Restate all of the data precisely, omitting nothing.
=== Section Start ===
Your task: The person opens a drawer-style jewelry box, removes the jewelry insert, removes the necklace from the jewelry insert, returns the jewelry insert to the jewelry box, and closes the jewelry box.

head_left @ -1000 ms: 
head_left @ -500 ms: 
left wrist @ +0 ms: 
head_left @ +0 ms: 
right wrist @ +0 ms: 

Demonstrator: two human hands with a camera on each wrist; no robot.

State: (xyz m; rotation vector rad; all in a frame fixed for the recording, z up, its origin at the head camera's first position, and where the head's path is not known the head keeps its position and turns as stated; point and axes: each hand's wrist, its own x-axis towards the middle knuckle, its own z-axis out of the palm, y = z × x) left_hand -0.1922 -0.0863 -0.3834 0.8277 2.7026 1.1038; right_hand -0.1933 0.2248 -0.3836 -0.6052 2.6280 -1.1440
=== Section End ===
TASK ANSWER:
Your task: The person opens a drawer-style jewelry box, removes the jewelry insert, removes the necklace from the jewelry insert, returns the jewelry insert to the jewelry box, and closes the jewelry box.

head_left @ -1000 ms: 
head_left @ -500 ms: 
left wrist @ +0 ms: 
head_left @ +0 ms: 
right wrist @ +0 ms: 

Demonstrator: two human hands with a camera on each wrist; no robot.

State: (xyz m; rotation vector rad; all in a frame fixed for the recording, z up, its origin at the head camera's first position, and where the head's path is not known the head keeps its position and turns as stated; point and axes: each hand's wrist, its own x-axis towards the middle knuckle, its own z-axis out of the palm, y = z × x) left_hand -0.1922 -0.0863 -0.3834 0.8277 2.7026 1.1038; right_hand -0.1933 0.2248 -0.3836 -0.6052 2.6280 -1.1440

No additional lines are needed for this answer.